WHAT YOU NEED TO DO:
Output the line that contains "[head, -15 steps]" together with each line after it, through the final line of the listing below, word for word; omit pictures.

SOURCE MATERIAL:
*** Begin section ***

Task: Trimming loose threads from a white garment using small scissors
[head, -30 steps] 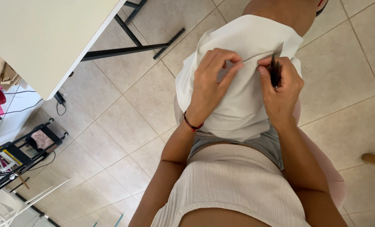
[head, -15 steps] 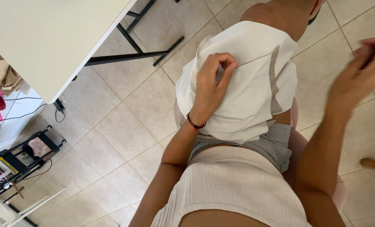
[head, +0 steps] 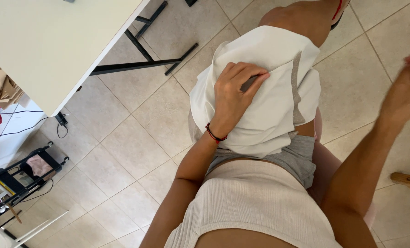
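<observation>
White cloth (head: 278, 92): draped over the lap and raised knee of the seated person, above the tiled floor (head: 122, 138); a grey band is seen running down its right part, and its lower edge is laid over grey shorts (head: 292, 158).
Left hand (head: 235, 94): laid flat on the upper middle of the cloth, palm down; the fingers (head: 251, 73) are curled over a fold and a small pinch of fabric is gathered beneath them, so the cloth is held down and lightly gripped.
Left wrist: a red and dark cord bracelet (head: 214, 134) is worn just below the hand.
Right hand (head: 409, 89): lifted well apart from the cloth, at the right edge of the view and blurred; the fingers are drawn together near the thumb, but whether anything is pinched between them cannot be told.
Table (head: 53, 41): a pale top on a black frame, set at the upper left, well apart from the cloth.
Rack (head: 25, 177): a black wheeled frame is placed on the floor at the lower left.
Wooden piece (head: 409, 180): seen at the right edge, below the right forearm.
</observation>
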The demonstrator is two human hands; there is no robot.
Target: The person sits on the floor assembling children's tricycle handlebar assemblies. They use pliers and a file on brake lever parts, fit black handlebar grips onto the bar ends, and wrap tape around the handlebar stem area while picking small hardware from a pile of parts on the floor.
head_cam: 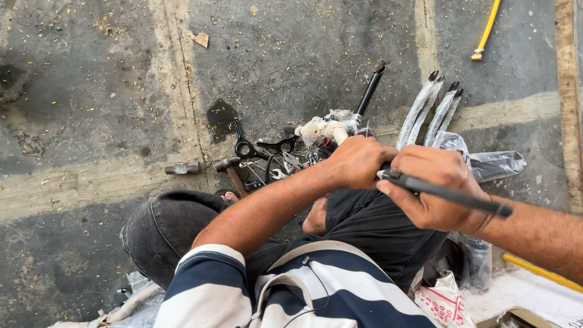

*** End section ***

FINISHED TASK:
[head, -15 steps] 
[head, +0 steps] 
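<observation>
White cloth (head: 278, 92): draped over the lap and raised knee of the seated person, above the tiled floor (head: 122, 138); a grey band is seen running down its right part, and its lower edge is laid over grey shorts (head: 292, 158).
Left hand (head: 235, 94): laid flat on the upper middle of the cloth, palm down; the fingers (head: 251, 73) are curled over a fold and a small pinch of fabric is gathered beneath them, so the cloth is held down and lightly gripped.
Left wrist: a red and dark cord bracelet (head: 214, 134) is worn just below the hand.
Right hand (head: 409, 89): lifted well apart from the cloth, at the right edge of the view and blurred; the fingers are drawn together near the thumb, but whether anything is pinched between them cannot be told.
Table (head: 53, 41): a pale top on a black frame, set at the upper left, well apart from the cloth.
Rack (head: 25, 177): a black wheeled frame is placed on the floor at the lower left.
Wooden piece (head: 409, 180): seen at the right edge, below the right forearm.
</observation>
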The demonstrator is two human hands; there is no robot.
Target: The person sits on the floor assembling children's tricycle handlebar assemblies. They use pliers and a file on brake lever parts, fit black handlebar grips onto the bar ends, and wrap tape around the handlebar stem area while picking small hardware from a pile of parts on the floor.
head_cam: 

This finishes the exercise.